Copy out all of the data word for word. Omit every picture.

▼

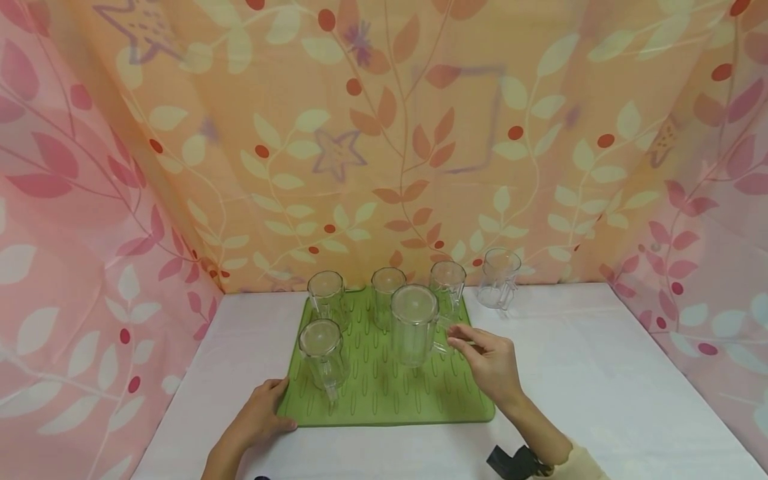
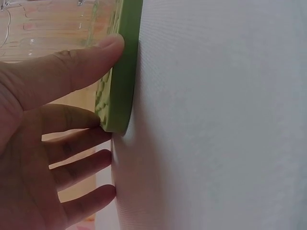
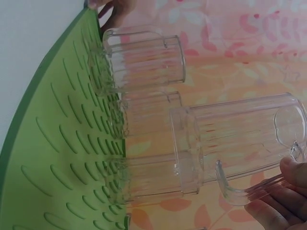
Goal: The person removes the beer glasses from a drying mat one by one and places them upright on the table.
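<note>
In the head view my right hand [image 1: 489, 363] pinches the handle of a clear glass mug [image 1: 414, 333] between thumb and fingers. From the right wrist, this mug [image 3: 240, 136] stands off the mat's surface, its body vertical to the table. At the front left, my left hand [image 1: 258, 413] has the corner of a green drying mat [image 1: 390, 407] between thumb and index finger; the other fingertips touch the white tabletop. Another glass mug [image 1: 324, 353] stands on the mat near that corner. Along the mat's back are three more mugs, at left [image 1: 327, 297], middle [image 1: 384, 300] and right [image 1: 450, 287].
One further glass mug [image 1: 500, 279] stands on the white table [image 1: 600, 373], just right of the mat's back corner. Patterned cloth [image 1: 408, 133] rises behind and on both sides. A black strap [image 1: 516, 462] shows by the right wrist.
</note>
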The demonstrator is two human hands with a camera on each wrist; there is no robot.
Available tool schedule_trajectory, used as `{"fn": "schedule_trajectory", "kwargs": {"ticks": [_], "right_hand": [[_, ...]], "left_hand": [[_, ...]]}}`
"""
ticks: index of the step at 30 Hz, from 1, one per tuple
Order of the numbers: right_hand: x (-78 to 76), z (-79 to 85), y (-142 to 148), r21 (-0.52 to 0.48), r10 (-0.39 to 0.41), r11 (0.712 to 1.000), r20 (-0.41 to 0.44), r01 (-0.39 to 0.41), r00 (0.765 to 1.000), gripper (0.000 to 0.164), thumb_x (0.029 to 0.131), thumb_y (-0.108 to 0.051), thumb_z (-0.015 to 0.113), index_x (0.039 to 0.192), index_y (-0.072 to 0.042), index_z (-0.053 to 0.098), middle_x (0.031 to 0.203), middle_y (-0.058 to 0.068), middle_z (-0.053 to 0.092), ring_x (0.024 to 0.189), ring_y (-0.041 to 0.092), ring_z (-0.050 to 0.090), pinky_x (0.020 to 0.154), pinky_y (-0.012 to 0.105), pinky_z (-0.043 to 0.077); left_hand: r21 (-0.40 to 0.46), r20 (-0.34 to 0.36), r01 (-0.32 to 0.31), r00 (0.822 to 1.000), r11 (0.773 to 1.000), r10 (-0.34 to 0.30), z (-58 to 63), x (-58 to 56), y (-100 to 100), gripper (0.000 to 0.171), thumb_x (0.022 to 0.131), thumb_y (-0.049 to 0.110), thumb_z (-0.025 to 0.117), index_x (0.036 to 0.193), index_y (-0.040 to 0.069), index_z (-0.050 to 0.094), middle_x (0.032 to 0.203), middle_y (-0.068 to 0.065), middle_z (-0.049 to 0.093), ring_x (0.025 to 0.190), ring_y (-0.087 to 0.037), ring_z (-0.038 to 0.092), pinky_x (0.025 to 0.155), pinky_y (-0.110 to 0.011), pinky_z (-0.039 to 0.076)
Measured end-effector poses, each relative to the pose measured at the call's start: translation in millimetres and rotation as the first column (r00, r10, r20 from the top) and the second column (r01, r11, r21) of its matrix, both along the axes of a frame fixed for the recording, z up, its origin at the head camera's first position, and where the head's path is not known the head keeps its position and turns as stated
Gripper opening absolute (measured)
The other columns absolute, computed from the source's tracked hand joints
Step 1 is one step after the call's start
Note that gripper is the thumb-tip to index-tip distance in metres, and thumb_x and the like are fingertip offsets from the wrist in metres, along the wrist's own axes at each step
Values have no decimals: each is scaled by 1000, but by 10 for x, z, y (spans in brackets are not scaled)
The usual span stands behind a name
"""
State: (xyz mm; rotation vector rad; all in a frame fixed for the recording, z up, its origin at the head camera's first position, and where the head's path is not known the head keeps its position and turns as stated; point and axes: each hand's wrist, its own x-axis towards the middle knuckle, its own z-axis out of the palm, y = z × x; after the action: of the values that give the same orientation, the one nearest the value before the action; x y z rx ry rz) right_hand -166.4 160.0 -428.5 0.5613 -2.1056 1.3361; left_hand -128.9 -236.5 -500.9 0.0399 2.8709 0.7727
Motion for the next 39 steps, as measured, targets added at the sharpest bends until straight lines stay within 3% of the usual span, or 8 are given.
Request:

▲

**YOUR RESPONSE:**
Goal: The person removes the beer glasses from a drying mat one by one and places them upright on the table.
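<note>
In the head view my right hand [image 1: 489, 363] pinches the handle of a clear glass mug [image 1: 414, 333] between thumb and fingers. From the right wrist, this mug [image 3: 240, 136] stands off the mat's surface, its body vertical to the table. At the front left, my left hand [image 1: 258, 413] has the corner of a green drying mat [image 1: 390, 407] between thumb and index finger; the other fingertips touch the white tabletop. Another glass mug [image 1: 324, 353] stands on the mat near that corner. Along the mat's back are three more mugs, at left [image 1: 327, 297], middle [image 1: 384, 300] and right [image 1: 450, 287].
One further glass mug [image 1: 500, 279] stands on the white table [image 1: 600, 373], just right of the mat's back corner. Patterned cloth [image 1: 408, 133] rises behind and on both sides. A black strap [image 1: 516, 462] shows by the right wrist.
</note>
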The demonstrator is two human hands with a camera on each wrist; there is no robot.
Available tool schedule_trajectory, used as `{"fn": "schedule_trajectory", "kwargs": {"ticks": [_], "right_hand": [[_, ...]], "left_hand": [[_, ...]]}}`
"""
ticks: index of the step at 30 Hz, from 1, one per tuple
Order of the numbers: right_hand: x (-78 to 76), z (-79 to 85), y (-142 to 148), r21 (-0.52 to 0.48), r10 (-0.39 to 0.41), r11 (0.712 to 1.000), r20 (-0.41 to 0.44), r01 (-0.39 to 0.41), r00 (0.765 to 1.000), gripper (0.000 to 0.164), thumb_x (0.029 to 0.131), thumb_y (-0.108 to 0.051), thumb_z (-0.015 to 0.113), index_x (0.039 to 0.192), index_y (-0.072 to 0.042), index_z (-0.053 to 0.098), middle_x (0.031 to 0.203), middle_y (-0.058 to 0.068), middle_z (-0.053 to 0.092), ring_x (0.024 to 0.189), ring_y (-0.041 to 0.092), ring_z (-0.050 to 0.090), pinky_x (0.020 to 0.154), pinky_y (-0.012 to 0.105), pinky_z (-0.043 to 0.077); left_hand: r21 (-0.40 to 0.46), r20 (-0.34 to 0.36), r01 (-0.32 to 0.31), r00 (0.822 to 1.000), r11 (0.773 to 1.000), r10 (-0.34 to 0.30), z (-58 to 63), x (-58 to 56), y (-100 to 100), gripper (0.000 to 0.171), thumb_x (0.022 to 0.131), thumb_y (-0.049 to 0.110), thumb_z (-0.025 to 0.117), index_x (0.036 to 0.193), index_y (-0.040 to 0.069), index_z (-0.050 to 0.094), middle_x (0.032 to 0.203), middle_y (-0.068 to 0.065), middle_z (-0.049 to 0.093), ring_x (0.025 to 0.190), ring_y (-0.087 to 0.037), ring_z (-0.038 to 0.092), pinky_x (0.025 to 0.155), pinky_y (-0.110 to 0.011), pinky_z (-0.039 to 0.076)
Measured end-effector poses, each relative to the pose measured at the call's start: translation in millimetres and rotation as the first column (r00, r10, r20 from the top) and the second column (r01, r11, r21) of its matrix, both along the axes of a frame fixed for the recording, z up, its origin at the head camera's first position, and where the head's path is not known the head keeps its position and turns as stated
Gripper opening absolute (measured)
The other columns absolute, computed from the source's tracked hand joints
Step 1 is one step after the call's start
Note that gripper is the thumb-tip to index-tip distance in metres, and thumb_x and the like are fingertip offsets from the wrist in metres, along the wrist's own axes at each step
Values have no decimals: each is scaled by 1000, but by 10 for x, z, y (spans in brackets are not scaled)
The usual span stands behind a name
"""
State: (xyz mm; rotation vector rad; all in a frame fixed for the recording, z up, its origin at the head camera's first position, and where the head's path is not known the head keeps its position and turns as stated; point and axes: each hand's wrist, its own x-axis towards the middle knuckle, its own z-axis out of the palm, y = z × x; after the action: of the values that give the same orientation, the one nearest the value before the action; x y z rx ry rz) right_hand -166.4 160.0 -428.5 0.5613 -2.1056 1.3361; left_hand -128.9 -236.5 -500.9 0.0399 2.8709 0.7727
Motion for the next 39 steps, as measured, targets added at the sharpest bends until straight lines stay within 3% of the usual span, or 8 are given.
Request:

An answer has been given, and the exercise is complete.